Even the improvements of having Valuation Office Agency (VOA) liaison officers for each authority and the supply of lists of outstanding appeals does not entirely help.

The appeals list is often very long and making a judgement about which will be won and lost is not easy if you are not closely involved on the valuation side. We know that 60% of all appeals fail, but spotting the other 40% that succeed and putting a value on them is problematic.

Improvements

The business rates steering group has had several discussions about how this might be improved but there has been no satisfactory conclusion. There have been several areas of discussion.

The first is that the number of appeals is far too high. The consultation proposes a solution in having a three-stage appeal system and possibly charging a fee to appeal as a discouragement for those who automatically appeal on the off chance.

The number of appeals is far higher in the UK than anywhere else in the world. That being said, there are actually relatively few comparable property rating regimes and nowhere is the tax so high. High charges are bound to produce a large number of appeals. I suspect, following the announcements last week about the draft rating list for 2017, there will be rating agents throughout the land preparing an avalanche of appeals.

It is difficult to argue that this is wrong. The VOA takes a view and makes an assessment, the ratepayer offers a counter argument and there is often a negotiated outcome.

The system could be improved, however. If the rating list showed how the value was reached this might reduce the number of appeals because, at present, the detail of the valuation is only available on appeal. This is rather self-defeating.

The time taken to deal with appeals is also unacceptable and leads to the hefty sums involved in some repayments. However, the VOA has, like the rest of us, lost significant resource and cannot cope with the number of appeals. Thus, the view from central government is that appeals should be reduced. We shall see if the current proposals will actually have that effect. I rather suspect not.

Uncertainty

DCLG have made two attempts at the steering group to resolve uncertainty. They suggested reimbursing the authority  for the loss of income. The difficulty is that this was for “VOA mistakes”, the definition of which was unclear and would lead to uncertainty over which appeal outcomes were to be provided for by the local authority and which would be picked up at the centre.

The alternative suggestion was that the business rate be top-sliced and all appeal losses met from this top slicing. The stumbling block in this proposal, which was resisted by local authorities, was that it was unfair on authorities who have few large losses as they will be contributing more than they get from the top slice. It is a crude fix and many authorities would rather carry on reviewing the appeals, making a judgement and making a provision.

The major preoccupation at present should be the effect of the draft list. Many authorities have seen a considerable reduction in rateable values and therefore face considerably less in business rates income. However, the system resets mean that it is difficult to judge the overall effect. Decisions also need to be made on appeals on the council’s own assessments.

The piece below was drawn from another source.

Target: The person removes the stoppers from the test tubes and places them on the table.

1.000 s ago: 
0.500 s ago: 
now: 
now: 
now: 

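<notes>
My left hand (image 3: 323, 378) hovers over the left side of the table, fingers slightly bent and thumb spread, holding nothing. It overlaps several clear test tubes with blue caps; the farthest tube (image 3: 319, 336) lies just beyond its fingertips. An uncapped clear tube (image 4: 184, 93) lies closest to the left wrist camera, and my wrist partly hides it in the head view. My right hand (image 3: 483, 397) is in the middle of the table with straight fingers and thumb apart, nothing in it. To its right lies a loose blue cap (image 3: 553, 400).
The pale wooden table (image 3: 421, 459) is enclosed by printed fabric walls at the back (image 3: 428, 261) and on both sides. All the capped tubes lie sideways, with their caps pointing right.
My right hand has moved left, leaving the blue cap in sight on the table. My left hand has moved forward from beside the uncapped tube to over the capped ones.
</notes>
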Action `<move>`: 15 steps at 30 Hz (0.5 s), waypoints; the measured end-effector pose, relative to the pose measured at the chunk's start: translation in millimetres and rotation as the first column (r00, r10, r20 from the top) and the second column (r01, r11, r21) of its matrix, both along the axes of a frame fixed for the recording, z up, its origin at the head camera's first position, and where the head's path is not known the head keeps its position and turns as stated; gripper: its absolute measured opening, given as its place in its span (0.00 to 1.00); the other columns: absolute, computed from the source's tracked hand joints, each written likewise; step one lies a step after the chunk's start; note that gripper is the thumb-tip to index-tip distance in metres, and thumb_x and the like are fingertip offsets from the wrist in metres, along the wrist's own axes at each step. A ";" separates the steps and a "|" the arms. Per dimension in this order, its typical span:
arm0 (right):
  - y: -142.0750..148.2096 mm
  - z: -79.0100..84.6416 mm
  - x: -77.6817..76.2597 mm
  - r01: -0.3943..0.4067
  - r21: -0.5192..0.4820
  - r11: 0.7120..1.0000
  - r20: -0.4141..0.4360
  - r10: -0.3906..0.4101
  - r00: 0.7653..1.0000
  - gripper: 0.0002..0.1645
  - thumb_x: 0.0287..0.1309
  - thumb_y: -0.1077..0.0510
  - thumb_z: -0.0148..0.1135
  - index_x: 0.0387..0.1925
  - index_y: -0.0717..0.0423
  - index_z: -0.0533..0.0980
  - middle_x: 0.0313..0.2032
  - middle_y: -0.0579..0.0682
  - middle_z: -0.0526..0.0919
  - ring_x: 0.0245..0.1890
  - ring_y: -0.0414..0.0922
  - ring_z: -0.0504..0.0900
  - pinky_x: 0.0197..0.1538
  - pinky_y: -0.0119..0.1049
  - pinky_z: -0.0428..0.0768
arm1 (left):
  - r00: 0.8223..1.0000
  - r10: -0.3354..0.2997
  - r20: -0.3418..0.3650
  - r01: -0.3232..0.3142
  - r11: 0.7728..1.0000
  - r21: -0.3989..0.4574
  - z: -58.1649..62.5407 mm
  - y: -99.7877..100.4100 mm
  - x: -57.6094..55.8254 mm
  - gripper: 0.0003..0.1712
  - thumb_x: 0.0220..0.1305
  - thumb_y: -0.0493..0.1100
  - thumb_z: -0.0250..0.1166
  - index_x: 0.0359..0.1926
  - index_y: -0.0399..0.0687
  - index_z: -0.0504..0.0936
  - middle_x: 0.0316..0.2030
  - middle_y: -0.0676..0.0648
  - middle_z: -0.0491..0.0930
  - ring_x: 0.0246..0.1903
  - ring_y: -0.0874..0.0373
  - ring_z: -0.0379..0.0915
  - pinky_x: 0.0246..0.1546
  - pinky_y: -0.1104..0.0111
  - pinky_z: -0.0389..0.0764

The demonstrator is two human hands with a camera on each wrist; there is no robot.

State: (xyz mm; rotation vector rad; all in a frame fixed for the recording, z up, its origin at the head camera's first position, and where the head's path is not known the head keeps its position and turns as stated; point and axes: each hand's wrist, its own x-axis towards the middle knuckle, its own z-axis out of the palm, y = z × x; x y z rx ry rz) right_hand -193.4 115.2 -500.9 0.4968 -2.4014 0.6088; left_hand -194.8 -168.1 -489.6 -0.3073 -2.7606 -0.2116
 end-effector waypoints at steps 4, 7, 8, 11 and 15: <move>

It is, therefore, indisputable that making and certifying a balanced budget is difficult. Business rates are only one impediment. The achievement of necessary savings within the financial year is another.

But I think that the strength of local government finance, certainly for lenders and contractors, is the sense of safety the balanced budget gives and I cannot see the Treasury agreeing to any sort of relaxation at present.

Richard Harbord is the former chief executive of Boston Borough Council.